The next term is going to be f prime of 0, which is 1, times x. Geoff Pointer Geoff Pointer 1, 6 Let’s just take the different derivatives of sine of x really fast. So let’s take f of x in this situation to be equal to sine of x. Sign up or log in Sign up using Google. So is using the Maclaurin series considered as using the Taylor series expansion? Geometric series as a function. The coefficients alternate between 0, 1, and

So f of 0, in this situation, is 0. A shortened version is:. And what’s really fascinating is that e to the x starts to look like a little bit of a combination here, but not quite. And then the sines keep switching. This green should be nice. So we’re not even going to need to include that.

## How do you find the Maclaurin Series for #Sin(x^2)#?

And if you go to infinity, you’re going to be pretty much at cosine of x. Email Required, but never shown. And you really do get the combination when you involve imaginary numbers.

So this is interesting, especially when you compare to this.

This is x to the third over 3 factorial plus x to the fifth over 5 factorial. A shortened version is:.

seroes And what you’re going to see here– and actually maybe I haven’t done enough terms for you, for you ror feel good about this. Post as a guest Name. By using our site, you acknowledge that you have read and understand our Cookie PolicyPrivacy Policyand our Terms of Service.

And if I kept doing this, it would be positive I have to write the 1 as the coefficient– times x to the fifth over 5 factorial.

## How do you find the Maclaurin Series for #sin(x^2)/x#?

Shouldn’t it be the first term? To find the Maclaurin series coefficients, we must evaluate. Anyway, my brain is in a different place right now.

The coefficients alternate between 0, 1, and Just so it becomes clear. You see almost this– they’re kind of filling each other’s gaps over here. Step 4 This step was nothing more than substitution of our formula into the formula for the ratio test. It really makes more sense to point to the form of the general term and describe terms in the series by index values.

And so the first term here, f of 0, that’s just going to be 0. This third term right here, the third derivative of sine of x evaluated at 0, is negative 1.

What do you mean by the zeroth term? And f, the first derivative evaluated at 0, is 1.

### How do you find the Maclaurin Series for Sin(x^2)? | Socratic

Another approach could be to equared a trigonometric identity. This step was nothing more than substitution of our formula into the formula for the ratio test. Step 3 A helpful step to find a compact expression for the n th term in the series, is to write out more explicitly the terms in the series that we have found: I write it here only because I think it plays against this exposition nicely. Some people believe very strongly that you should.

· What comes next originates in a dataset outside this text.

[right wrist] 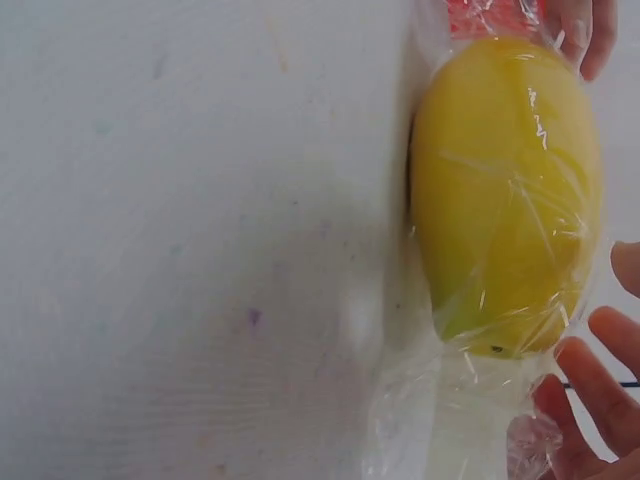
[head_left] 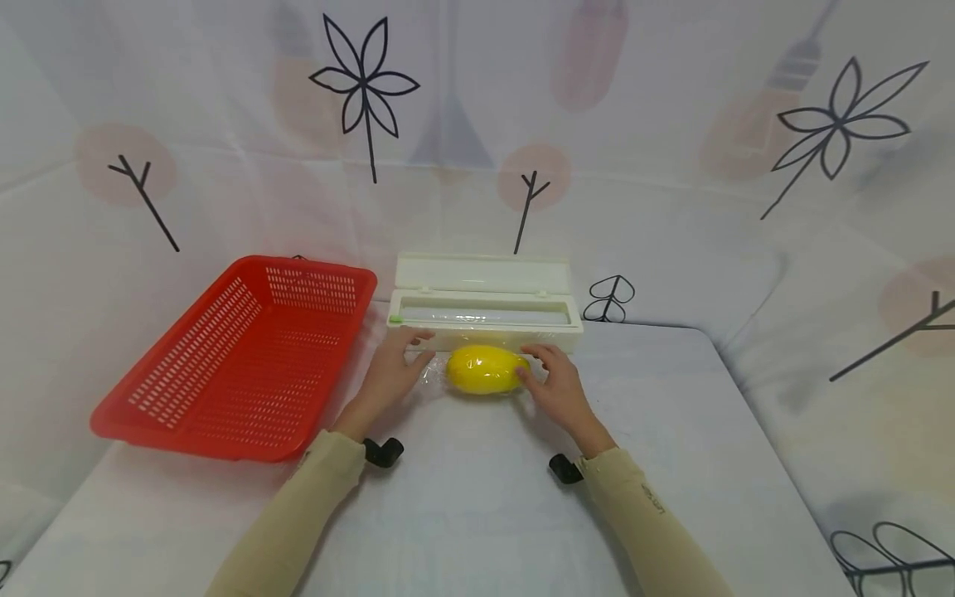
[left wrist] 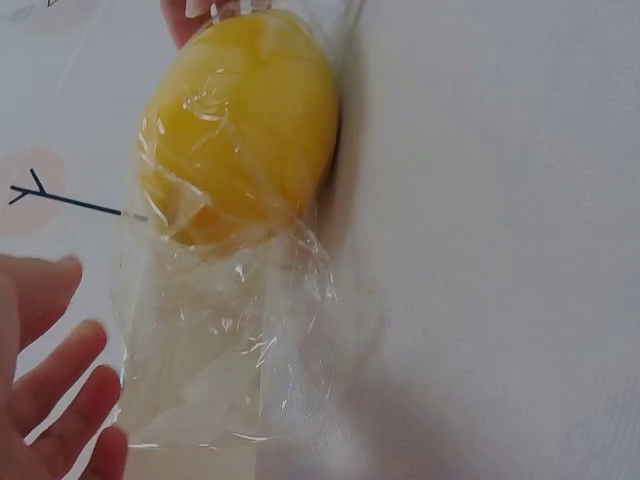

Home Questions Tags Users Unanswered. I think this is a nice and clear post. Because this limit is zero for all real values of xthe radius of convergence of the expansion is the set of all real numbers.

### Maclaurin Expansion of sin(x) | The Infinite Series Module

Maclauin Questions Tags Users Unanswered. And we care– in order to do the Maclaurin, series– we care about evaluating the function, and each of these derivatives at x is equal to 0. Similarly with Abelian, named after Abel. Geometric series as a function. Negative this is negative 1 in this case– times x to the third over seroes factorial. So I’ll pick a new color. So there’s something interesting going on here. The fifth derivative– we’ll do it in that same color, just so it’s consistent– the fifth derivative evaluated at 0 is going to be 1.